*** Opening of Raw data ***

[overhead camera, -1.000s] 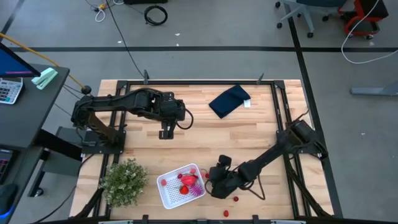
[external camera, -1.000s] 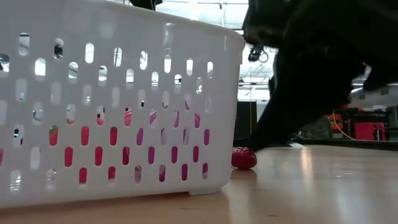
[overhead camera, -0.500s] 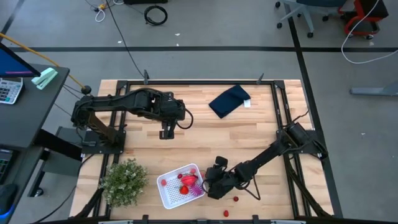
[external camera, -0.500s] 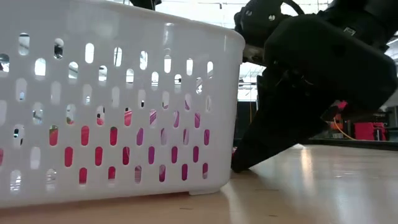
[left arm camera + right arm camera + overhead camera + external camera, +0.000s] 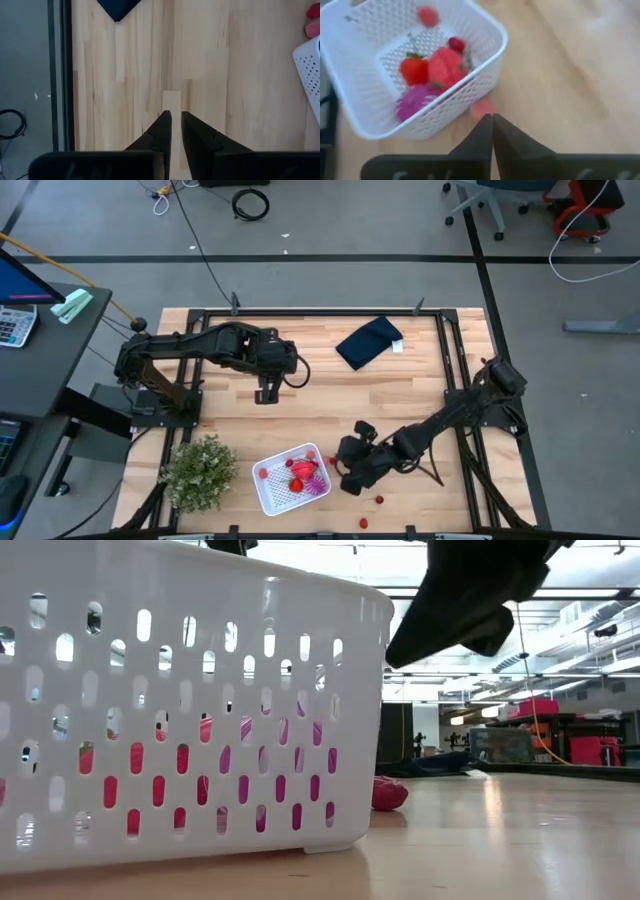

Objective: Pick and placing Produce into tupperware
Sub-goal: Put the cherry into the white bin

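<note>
Right claw point(image 5: 349, 478) hangs clenched and empty just beside the near corner of the white, square, perforated plastic tupperware basket point(image 5: 270, 492), raised off the light wooden table point(image 5: 400, 405); in the low view its dark tip sits well above the boards. Right wrist view shows the fingers point(image 5: 485, 131) pressed together with nothing between them.

Target, I judge: small pale-red toy fruit point(image 5: 482, 107) lying on the table right ahead of the claw tips, touching or just beside the basket's outer wall; same piece reads in the low view point(image 5: 390, 793) at the basket corner. Already inside the basket: larger strawberry-like red piece point(image 5: 445, 67), smaller red strawberry point(image 5: 414, 70), spiky magenta piece point(image 5: 415, 99), small dark cherry point(image 5: 456, 44), one more small red bit.

To do it well:
- spread the fingers before dropping, they are shut now
- straddle the fruit along the wall, not across it, so no finger jams on the basket
- fruit looks round, likely to roll; come straight down, close gently
- lift clear of the rim before moving over

Two more red fruits point(image 5: 379, 499) lie beyond, nearer the table's front edge.

Left claw point(image 5: 172, 131), nearly shut and empty, waits over bare table far from the basket, near the dark navy folded cloth point(image 5: 368, 342).
</note>
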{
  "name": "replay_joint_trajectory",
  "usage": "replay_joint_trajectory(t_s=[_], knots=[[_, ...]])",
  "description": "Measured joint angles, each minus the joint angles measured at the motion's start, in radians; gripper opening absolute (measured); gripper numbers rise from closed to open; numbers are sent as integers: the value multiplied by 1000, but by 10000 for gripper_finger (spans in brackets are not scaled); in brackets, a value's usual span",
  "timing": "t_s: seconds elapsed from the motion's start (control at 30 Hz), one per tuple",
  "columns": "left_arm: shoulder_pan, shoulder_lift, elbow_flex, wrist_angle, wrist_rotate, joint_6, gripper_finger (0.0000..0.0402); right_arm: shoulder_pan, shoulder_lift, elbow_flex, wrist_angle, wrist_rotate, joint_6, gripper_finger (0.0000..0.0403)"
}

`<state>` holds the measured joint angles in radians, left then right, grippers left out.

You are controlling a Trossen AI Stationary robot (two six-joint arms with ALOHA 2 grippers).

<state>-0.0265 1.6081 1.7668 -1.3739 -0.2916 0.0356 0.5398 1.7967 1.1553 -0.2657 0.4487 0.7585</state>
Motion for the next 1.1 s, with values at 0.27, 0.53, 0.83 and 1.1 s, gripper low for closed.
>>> replay_joint_trajectory(t_s=[0.27, 0.53, 0.83, 1.1], knots=[[-6, 0, 0, -14, 0, -34, 55, -3, 107, -1, -3, -87, 33, 90], [-11, 0, 0, -14, 0, -50, 46, -3, 192, 0, 80, -20, -6, 184], [-10, 0, 0, -14, 0, -50, 52, -15, 244, 1, 104, 45, -18, 228], [-10, 0, 0, -14, 0, -48, 51, -13, 252, 3, 118, 53, 8, 193]])
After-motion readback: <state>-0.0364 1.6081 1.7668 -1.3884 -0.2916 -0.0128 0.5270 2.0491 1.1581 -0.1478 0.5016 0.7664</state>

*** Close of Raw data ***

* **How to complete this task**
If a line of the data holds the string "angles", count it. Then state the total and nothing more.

* **Result of this task**
2